* Exercise: From the line that contains "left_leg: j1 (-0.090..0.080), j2" through the line that contains "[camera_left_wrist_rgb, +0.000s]", output every line of the listing below exactly and leave out all the rest.

* Data for review:
- - -

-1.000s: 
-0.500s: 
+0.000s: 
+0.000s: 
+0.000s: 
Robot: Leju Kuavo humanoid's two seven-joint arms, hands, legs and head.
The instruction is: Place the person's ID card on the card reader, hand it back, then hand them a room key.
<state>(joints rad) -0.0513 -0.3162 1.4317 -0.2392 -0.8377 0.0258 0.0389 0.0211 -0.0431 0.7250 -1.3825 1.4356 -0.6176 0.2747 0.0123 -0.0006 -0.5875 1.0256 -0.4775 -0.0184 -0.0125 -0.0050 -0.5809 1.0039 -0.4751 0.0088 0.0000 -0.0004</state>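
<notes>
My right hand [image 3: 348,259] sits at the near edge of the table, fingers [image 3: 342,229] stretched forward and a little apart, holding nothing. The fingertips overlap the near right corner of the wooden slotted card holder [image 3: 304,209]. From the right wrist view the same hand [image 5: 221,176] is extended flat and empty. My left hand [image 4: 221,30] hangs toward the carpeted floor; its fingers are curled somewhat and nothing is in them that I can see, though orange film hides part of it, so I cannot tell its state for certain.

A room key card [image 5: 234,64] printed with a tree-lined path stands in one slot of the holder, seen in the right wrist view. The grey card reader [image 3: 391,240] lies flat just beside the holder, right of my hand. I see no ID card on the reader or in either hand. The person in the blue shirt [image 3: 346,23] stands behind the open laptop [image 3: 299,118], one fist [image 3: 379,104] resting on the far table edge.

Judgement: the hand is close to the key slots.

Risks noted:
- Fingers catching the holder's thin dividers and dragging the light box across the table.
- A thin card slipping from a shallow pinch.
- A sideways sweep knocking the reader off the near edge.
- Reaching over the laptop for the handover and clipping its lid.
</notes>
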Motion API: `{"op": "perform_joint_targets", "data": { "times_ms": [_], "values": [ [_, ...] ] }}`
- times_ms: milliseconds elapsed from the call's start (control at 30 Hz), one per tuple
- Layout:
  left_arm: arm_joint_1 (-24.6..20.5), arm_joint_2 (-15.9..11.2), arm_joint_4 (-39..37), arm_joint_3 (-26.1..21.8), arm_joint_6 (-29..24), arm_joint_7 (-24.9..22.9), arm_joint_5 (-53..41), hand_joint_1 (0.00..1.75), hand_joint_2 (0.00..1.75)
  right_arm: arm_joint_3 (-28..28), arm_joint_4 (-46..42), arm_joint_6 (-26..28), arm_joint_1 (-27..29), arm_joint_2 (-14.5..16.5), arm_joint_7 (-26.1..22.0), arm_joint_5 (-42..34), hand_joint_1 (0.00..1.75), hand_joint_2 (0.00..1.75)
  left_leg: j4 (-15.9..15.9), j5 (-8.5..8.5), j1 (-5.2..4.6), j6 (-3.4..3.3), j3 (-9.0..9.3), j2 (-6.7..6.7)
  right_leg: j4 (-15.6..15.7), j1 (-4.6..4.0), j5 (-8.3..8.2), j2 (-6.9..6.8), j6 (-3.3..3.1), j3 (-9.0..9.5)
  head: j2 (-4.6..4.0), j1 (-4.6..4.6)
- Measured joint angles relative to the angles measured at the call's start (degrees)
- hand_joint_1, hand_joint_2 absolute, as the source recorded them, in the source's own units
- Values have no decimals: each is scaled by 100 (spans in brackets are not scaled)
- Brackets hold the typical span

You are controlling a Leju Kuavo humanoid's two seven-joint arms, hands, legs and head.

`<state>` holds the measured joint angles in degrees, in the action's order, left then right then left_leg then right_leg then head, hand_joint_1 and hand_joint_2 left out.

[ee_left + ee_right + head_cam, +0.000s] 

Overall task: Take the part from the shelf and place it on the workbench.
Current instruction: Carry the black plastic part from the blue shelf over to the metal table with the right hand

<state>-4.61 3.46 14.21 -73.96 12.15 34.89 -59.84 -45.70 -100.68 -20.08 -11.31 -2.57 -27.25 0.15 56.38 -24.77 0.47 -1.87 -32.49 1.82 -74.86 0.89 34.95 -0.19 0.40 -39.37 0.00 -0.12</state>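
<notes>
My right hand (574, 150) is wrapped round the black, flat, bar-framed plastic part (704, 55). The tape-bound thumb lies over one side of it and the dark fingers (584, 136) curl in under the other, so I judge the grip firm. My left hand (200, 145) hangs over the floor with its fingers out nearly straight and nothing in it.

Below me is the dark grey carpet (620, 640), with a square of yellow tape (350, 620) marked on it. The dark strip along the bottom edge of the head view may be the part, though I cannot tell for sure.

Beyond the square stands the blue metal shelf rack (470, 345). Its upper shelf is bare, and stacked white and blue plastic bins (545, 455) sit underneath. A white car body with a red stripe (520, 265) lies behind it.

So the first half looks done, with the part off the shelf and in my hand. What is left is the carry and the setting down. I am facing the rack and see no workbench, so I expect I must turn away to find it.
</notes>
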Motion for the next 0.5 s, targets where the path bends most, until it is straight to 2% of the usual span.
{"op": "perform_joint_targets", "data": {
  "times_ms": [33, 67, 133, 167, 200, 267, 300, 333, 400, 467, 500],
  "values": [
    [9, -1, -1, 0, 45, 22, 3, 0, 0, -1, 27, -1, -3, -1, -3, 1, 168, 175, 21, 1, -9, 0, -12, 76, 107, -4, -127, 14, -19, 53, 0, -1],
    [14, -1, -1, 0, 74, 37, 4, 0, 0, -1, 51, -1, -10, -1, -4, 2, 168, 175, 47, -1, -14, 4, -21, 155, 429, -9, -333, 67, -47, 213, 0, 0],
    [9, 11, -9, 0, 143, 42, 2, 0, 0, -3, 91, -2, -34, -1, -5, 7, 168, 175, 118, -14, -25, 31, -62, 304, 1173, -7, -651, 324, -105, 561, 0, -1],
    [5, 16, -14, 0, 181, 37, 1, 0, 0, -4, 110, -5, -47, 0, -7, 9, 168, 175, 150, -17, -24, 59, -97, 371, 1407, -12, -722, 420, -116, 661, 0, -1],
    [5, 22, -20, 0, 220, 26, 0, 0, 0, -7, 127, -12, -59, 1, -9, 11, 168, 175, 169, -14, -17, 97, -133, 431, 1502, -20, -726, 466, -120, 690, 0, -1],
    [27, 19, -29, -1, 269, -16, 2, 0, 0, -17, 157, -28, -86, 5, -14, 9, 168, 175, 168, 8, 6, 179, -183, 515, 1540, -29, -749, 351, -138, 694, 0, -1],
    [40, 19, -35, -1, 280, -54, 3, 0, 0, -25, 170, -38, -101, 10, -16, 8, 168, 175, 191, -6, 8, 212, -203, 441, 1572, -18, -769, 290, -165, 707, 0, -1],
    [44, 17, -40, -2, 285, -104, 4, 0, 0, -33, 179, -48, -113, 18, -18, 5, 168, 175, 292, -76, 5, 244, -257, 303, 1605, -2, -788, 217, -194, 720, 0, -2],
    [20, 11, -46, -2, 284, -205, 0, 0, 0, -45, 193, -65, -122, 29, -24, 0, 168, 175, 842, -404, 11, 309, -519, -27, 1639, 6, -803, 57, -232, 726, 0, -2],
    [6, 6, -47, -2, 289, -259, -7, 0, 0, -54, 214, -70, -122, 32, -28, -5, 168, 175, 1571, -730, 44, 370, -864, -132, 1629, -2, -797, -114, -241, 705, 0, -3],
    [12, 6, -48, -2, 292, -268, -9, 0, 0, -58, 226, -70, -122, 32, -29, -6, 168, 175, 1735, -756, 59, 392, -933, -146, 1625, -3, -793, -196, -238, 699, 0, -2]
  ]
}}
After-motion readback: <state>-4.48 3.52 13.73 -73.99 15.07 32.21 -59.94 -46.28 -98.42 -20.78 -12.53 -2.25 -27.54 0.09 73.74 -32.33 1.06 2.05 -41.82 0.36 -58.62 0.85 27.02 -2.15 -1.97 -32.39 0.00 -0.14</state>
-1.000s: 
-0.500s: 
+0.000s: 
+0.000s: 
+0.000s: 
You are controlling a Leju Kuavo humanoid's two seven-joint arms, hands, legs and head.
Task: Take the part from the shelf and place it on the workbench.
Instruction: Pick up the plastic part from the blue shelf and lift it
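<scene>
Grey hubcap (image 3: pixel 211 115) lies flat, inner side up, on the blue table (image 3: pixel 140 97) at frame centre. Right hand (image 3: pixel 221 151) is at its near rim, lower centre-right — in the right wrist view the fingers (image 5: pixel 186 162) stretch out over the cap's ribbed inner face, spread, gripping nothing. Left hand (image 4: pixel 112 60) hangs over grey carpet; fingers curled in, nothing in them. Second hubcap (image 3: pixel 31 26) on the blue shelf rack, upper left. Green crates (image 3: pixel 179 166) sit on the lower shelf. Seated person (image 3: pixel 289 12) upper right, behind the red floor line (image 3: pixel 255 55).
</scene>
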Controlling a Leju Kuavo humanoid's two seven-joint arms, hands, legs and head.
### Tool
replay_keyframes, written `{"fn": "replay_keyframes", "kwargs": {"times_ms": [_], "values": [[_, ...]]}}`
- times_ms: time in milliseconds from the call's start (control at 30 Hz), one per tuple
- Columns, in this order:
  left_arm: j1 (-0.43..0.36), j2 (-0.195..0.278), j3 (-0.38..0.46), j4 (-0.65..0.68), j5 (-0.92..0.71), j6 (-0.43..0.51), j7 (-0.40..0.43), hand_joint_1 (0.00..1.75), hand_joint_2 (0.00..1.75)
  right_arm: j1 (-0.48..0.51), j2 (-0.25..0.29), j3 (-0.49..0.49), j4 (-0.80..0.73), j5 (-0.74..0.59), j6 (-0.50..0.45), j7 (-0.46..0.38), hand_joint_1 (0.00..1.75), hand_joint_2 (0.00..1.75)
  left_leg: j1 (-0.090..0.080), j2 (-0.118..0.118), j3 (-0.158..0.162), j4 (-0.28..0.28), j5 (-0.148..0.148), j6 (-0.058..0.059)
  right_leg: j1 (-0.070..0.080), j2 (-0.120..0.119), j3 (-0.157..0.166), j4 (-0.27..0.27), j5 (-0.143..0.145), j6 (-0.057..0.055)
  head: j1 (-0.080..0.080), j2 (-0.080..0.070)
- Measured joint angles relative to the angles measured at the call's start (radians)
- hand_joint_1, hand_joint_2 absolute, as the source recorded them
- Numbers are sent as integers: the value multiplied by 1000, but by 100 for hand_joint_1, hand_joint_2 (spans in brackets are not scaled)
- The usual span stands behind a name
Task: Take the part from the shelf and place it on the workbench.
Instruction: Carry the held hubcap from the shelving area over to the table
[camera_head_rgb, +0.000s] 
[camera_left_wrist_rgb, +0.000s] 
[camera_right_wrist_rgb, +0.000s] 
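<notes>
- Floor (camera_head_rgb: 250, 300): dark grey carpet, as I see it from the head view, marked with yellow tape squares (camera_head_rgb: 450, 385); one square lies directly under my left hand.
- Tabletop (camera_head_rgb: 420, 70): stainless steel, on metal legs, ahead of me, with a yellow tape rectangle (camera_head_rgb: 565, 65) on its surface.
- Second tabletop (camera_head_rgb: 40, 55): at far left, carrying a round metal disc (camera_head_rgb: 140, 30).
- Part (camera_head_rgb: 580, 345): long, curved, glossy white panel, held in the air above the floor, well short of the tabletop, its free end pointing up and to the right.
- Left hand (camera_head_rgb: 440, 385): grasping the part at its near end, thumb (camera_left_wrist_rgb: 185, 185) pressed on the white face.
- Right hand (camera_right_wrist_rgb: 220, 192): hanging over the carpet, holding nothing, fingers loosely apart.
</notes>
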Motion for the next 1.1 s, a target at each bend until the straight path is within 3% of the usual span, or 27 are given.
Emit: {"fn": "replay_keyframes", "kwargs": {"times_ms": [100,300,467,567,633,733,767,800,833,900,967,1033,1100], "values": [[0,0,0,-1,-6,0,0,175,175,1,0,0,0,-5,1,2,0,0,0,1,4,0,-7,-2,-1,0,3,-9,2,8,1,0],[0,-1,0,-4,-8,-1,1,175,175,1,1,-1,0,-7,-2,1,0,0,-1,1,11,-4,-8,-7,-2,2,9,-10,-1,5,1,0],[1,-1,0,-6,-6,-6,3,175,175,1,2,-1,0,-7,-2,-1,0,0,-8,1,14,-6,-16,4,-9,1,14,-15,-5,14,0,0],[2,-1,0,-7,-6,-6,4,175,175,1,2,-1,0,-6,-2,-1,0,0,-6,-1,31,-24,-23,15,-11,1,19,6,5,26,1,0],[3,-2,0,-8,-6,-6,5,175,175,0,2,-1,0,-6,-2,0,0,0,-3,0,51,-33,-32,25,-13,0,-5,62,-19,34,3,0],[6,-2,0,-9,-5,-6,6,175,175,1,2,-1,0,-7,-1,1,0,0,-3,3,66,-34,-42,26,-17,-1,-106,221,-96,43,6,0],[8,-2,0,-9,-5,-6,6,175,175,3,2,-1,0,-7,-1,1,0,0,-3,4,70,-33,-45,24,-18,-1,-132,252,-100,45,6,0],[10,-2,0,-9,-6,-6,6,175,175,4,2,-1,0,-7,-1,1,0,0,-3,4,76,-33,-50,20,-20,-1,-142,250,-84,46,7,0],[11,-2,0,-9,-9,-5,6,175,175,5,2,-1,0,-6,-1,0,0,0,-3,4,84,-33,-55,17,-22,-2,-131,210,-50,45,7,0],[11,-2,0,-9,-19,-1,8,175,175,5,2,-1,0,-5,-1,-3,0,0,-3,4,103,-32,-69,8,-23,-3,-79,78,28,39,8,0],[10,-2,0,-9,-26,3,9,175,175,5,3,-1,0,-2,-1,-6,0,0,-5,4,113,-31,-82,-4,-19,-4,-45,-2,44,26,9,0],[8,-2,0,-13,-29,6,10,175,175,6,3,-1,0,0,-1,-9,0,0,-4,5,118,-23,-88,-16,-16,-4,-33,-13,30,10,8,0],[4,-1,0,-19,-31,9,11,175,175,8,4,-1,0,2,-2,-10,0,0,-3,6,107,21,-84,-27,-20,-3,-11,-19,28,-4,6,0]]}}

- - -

* Reply:
  left_leg: j1 (-0.090..0.080), j2 (-0.118..0.118), j3 (-0.158..0.162), j4 (-0.28..0.28), j5 (-0.148..0.148), j6 (-0.058..0.059)
  right_leg: j1 (-0.070..0.080), j2 (-0.120..0.119), j3 (-0.157..0.166), j4 (-0.27..0.27), j5 (-0.143..0.145), j6 (-0.057..0.055)
  head: j1 (-0.080..0.080), j2 (-0.080..0.070)
- Measured joint angles relative to the angles measured at the call's start (radians)
- hand_joint_1, hand_joint_2 absolute, as the source recorded them
- Numbers are sent as integers: the value multiplied by 1000, but by 100 for hand_joint_1, hand_joint_2 (spans in brackets are not scaled)
- The usual span stands behind a name
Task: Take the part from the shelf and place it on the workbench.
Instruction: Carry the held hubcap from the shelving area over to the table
[camera_head_rgb, +0.000s] 
[camera_left_wrist_rgb, +0.000s] 

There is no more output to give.